Bagarre place de la Madeleine

– Mais j’en ai marre des gens comme ça !!!

Il a la bave aux lèvres. J’ai commencé à m’approcher de lui, mais j’ai vu que 3 hommes étaient déjà à ses côtés. Un motard à casque s’occupait de l’autre, le retenait, comme pour éviter qu’il ne s’enfuie.

Cette scène me remue. C’est vrai qu’il y en a marre . Les gens t’agressent, te marchent dessus, et pensent que tu ne vas rien dire. Et ils ont raison. On a peur.

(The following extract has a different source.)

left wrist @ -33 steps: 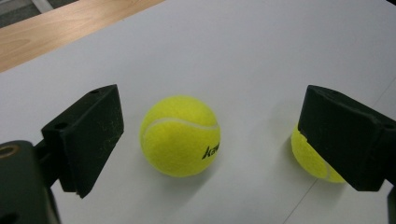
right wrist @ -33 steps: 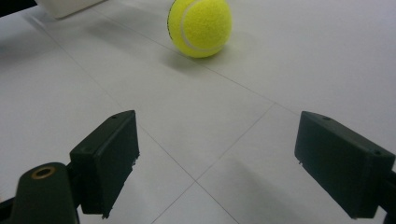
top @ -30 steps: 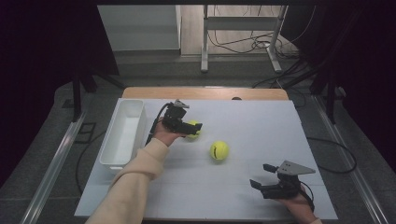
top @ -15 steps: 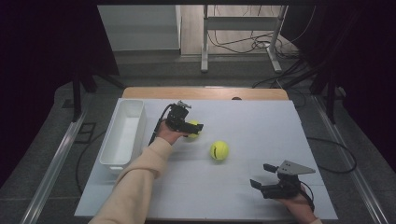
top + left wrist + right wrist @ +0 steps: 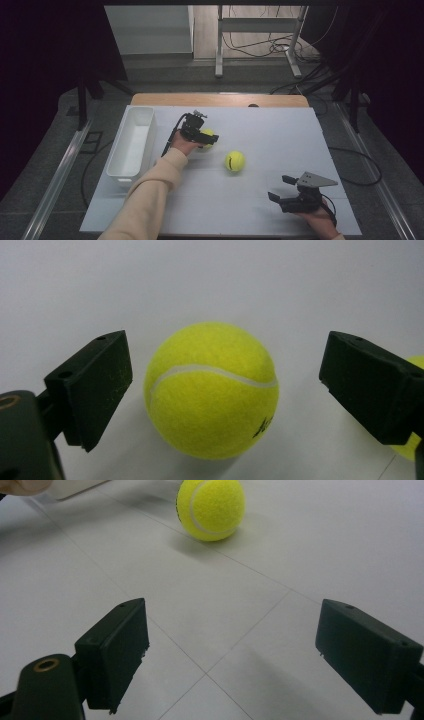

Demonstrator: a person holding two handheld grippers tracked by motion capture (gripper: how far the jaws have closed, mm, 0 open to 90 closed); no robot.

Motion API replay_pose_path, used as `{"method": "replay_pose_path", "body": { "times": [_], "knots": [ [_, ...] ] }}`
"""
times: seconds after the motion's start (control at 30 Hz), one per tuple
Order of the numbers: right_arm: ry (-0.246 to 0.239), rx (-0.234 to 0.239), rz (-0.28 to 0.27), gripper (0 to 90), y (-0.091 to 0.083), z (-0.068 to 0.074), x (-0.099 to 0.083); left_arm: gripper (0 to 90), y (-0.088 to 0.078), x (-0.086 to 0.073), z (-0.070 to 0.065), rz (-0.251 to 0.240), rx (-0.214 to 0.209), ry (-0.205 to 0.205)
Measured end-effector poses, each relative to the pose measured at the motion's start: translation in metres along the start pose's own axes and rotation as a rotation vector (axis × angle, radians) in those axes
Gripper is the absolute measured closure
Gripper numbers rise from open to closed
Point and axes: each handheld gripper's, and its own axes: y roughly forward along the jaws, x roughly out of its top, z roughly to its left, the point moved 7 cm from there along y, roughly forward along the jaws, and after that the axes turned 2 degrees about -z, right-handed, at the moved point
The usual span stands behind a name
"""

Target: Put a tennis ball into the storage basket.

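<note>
The left gripper (image 5: 206, 141) is out over the middle of the white table (image 5: 280, 125), jaws spread wide, and a tennis ball (image 5: 211, 390) sits right between them. In the left gripper view there is daylight on both sides of the ball, so neither jaw touches it, and the ball rests on the table surface. From the high view the same ball (image 5: 208, 137) peeks out just past the gripper body, partly covered by it.

A second tennis ball (image 5: 234, 161) lies loose on the table, near the first one and closer to the person; its edge pokes in at the right of the left gripper view (image 5: 412, 440) behind the jaw.

Over on the near right, the right gripper (image 5: 282, 188) is held low above the table with its jaws wide apart and nothing between them. In its own view it points straight at the second ball (image 5: 210, 507), which is well apart from the jaw tips.

A white bin (image 5: 131, 145) sits along the table's left edge, just beside the person's cream sleeve (image 5: 150, 195).
</note>
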Motion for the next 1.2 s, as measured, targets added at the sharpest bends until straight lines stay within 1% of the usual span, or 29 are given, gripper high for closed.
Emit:
{"method": "replay_pose_path", "body": {
  "times": [0.13,0.27,0.3,0.37,0.53,0.67,0.7,0.77,0.9,1.03,1.1,1.2],
  "knots": [
    [0.0,-0.001,-0.002,14.5,0.0,0.0,0.0,7.6,0.001,-0.001,0.0,0.011,-0.003,0.005],
    [0.002,-0.002,-0.004,14.5,-0.001,0.0,0.0,8.0,0.002,-0.002,0.0,0.007,0.008,0.001],
    [0.001,-0.002,-0.003,14.5,-0.001,0.0,0.0,8.7,0.002,-0.002,0.0,0.005,0.005,0.001],
    [0.0,-0.002,-0.002,14.5,0.0,0.0,0.0,10.8,0.003,-0.003,0.0,0.009,-0.004,0.001],
    [0.002,-0.003,-0.002,14.5,-0.001,0.0,0.0,15.1,0.004,-0.004,-0.001,0.015,0.002,0.002],
    [0.002,-0.004,0.0,14.4,-0.001,0.0,0.0,22.8,0.003,-0.006,0.002,0.027,0.009,-0.011],
    [0.002,-0.004,0.0,14.4,-0.001,0.0,0.0,22.8,0.002,-0.006,0.003,0.027,0.012,-0.015],
    [0.003,-0.004,0.0,14.4,-0.001,-0.001,0.0,27.0,0.0,-0.006,0.004,0.03,0.003,-0.017],
    [0.002,-0.005,0.001,14.4,0.0,-0.001,0.0,28.3,-0.001,-0.007,0.004,0.035,0.001,-0.014],
    [0.003,-0.006,0.001,14.5,-0.001,-0.001,0.0,28.9,-0.003,-0.006,0.003,0.031,0.001,-0.002],
    [0.004,-0.006,-0.001,14.5,-0.001,-0.001,0.0,29.3,-0.004,-0.006,0.003,0.029,0.009,0.007],
    [0.003,-0.006,-0.001,14.5,-0.001,-0.001,0.0,29.5,-0.006,-0.006,0.003,0.028,0.001,0.007]
  ]
}}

Moi j’ai peur. De me prendre des coups. Ou d’en donner des trop forts. Me retrouver abimé et regretter de ne pas m’être contenu. Ou me retrouver coupable et m’en vouloir de ne pas m’être contenu.

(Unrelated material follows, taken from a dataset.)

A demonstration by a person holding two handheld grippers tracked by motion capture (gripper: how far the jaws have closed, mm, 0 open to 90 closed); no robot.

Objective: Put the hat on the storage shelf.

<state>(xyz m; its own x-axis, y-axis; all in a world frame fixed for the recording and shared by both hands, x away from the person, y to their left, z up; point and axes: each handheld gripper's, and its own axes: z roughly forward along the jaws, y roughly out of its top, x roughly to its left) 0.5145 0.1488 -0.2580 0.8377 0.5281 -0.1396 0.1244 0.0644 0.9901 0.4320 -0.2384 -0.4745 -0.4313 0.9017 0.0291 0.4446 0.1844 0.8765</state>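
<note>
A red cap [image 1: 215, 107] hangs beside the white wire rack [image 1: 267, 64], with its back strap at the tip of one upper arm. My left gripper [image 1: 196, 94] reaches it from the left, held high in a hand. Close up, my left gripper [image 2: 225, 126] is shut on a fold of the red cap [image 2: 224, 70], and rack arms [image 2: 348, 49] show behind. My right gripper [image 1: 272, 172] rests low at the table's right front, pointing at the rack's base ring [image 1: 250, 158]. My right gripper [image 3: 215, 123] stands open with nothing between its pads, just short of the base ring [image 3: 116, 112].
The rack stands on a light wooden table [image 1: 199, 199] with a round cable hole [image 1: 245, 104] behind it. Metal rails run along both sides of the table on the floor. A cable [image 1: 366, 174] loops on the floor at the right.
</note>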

Tiens, il est roux. Tiens, ce n’est pas une femme qu’il avait mise au sol, c’était un ptit gars de 14 ans, des beaux quartiers, bien coiffé, avec des clarks noires aux pieds. Je m’arrête, stupéfait, voyeur et envieux. Quoiqu’il a l’ai à bout ce cadre un peu grassouillet. Les lunettes de soleil mises dans le pli de sa chemise légèrement ouverte crient la vie de frustration : « allez vite, un rayon de soleil, enfin du plaisir !… ».
Dîtes-moi que ce n’est pas moi, que ce n’est pas ma vie.

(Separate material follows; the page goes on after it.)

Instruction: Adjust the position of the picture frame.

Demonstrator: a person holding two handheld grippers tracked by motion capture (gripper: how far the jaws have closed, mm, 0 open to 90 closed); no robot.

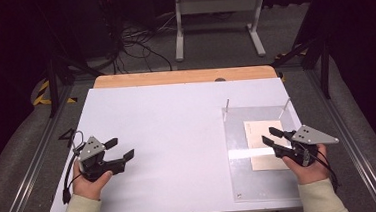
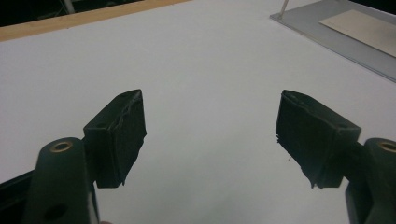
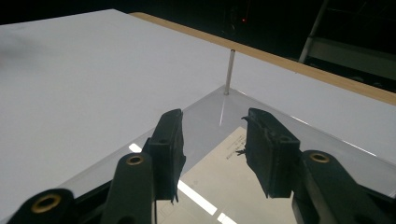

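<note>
A clear grey plate [image 1: 241, 177] lies on the right side of the white table, with two thin upright pins [image 1: 227, 103] at its far corners. A beige sheet [image 1: 258, 133] with faint print rests flat on it. My right gripper [image 1: 270, 136] hovers over that sheet, open, nothing between its jaws. In the right gripper view, the right gripper [image 3: 212, 135] points toward one pin [image 3: 229, 70], with the sheet [image 3: 219, 186] below. My left gripper [image 1: 120, 147] is open above bare table at the left. The left gripper [image 2: 210, 126] faces the plate [image 2: 322, 35] and sheet [image 2: 369, 25] farther off.
The white tabletop [image 1: 178, 132] has a wooden strip [image 1: 184, 76] along its far edge. Beyond it, a metal stand [image 1: 217, 13] and loose cables [image 1: 136, 44] sit on the floor. Dark rails run along both sides of the table.
</note>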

Il a tort ce petit jeune Quel salop ! Il a essayé de lui voler son portable c’est ça ? Ah non, c’est l’autre qui l’a jeté par terre. Comme dans Shakepseare. Ou Victor Hugo plutôt. Non Shakespeare en fait, puisqu’il est roux. Ce n’est pas moi. Quoique… Moi, avec une peu de claustrophobie, je sens monter quelque chose dans le métro. Dans les escaliers. Dans les couloirs. Je laisse traîner ma sacoche des fois contre les genoux des autres. Je m’en veux systématiquement : « quel connard ! ». Mais je ne me contrôle pas.
Laissez-moi m’enfuir. Ne le tape pas. Pars de ta vie. Mais dis-lui stop.
Avec sa petite voix frêle, il est redevenu un enfant.